> Exercise details: Nothing in the copy should be a picture; everything else in the listing is to be restated exactly.

> Data excerpt:
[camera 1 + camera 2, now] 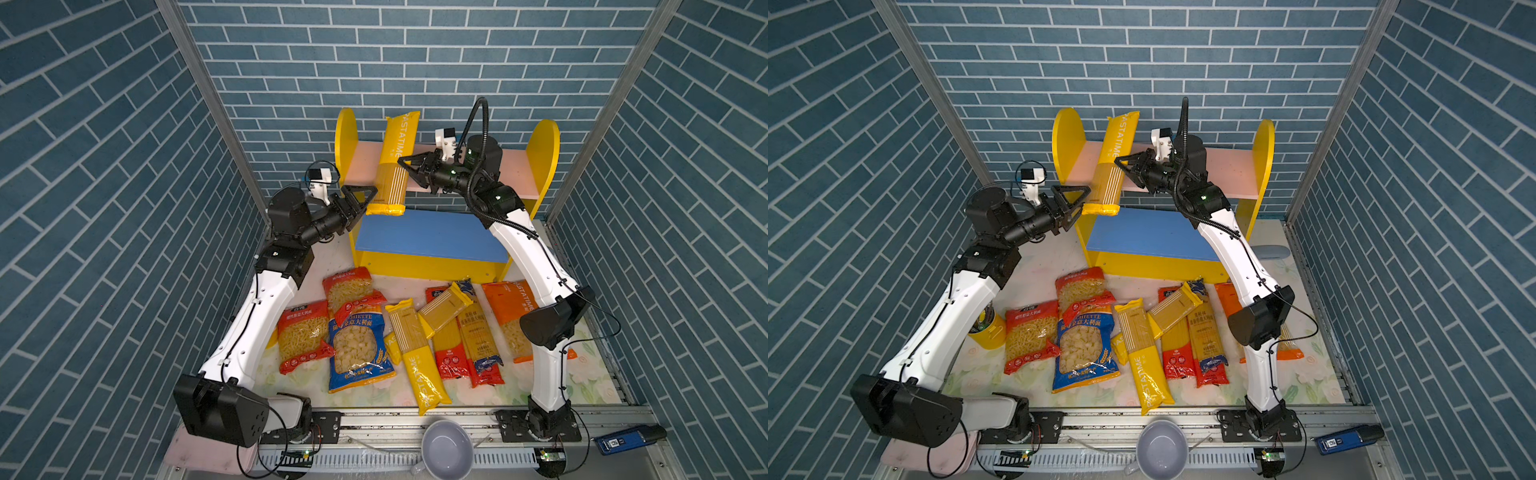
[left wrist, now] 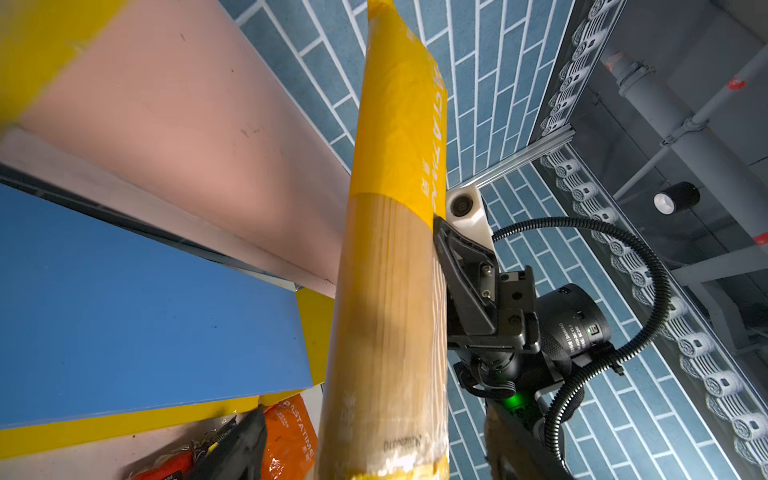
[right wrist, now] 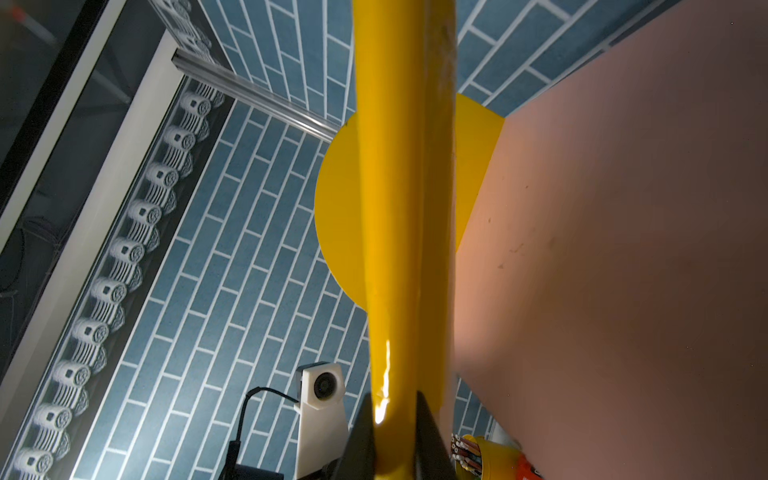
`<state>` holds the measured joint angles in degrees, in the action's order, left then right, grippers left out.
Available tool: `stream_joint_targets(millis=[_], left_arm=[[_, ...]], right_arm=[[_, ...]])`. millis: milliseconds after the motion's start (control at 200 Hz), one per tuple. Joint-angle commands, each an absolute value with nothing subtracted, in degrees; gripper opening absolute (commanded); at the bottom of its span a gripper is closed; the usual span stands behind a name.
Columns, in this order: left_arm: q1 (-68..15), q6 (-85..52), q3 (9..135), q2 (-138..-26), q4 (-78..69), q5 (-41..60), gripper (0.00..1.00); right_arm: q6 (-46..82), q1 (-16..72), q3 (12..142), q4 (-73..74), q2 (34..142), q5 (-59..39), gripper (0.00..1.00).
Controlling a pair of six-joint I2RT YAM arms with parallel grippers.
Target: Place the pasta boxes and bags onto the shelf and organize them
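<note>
Right gripper (image 1: 405, 166) pinches the yellow PASTATIME spaghetti pack (image 1: 392, 183) at mid-length. Its long axis slants across the pink upper board (image 1: 361, 166), top toward the back wall. The lower end is beside the left gripper (image 1: 365, 200), whose jaws stand wide apart and hold nothing.

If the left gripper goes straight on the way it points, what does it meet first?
The lower end of the yellow spaghetti pack held by the right gripper. The open left gripper points right at it; it may already touch.
</note>
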<state>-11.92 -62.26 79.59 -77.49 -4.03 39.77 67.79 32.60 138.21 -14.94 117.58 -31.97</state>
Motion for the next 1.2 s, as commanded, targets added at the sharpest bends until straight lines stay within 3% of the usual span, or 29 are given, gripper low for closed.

> Your solution:
[camera 1 + camera 2, now] 
[left wrist, now] 
[right wrist, now] 
`<state>` holds the measured joint angles in degrees, in the action's order, left then right, grippers left out.
Available tool: `stream_joint_targets(millis=[_], left_arm=[[_, ...]], right_arm=[[_, ...]])`. millis: milliseconds after the motion's start (control at 200 Hz), one per tuple. Joint-angle commands, each an absolute value with nothing subtracted, in degrees; gripper opening absolute (commanded); at the bottom of its span a gripper is closed; the usual span stands behind a name.
Columns, in this order: left_arm: q1 (-68..15), q6 (-85..52), q3 (9..135), q2 (-138..-26), q4 (-78..69), q5 (-41..60), gripper (0.00..1.00); right_arm: q6 (-46..82), q1 (-16..72), q3 (12..142), q4 (-73..74), q2 (34..142), q5 (-59..39), gripper (0.00..1.00).
Controlling a pair of six-joint I2RT YAM arms with parallel grippers.
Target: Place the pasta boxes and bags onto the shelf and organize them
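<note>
Right gripper (image 1: 405, 166) pinches the yellow PASTATIME spaghetti pack (image 1: 392, 183) at mid-length. Its long axis slants across the pink upper board (image 1: 361, 166), top toward the back wall. The lower end is beside the left gripper (image 1: 365, 200), whose jaws stand wide apart and hold nothing.

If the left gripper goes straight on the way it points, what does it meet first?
The lower end of the yellow spaghetti pack held by the right gripper. The open left gripper points right at it; it may already touch.
</note>
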<state>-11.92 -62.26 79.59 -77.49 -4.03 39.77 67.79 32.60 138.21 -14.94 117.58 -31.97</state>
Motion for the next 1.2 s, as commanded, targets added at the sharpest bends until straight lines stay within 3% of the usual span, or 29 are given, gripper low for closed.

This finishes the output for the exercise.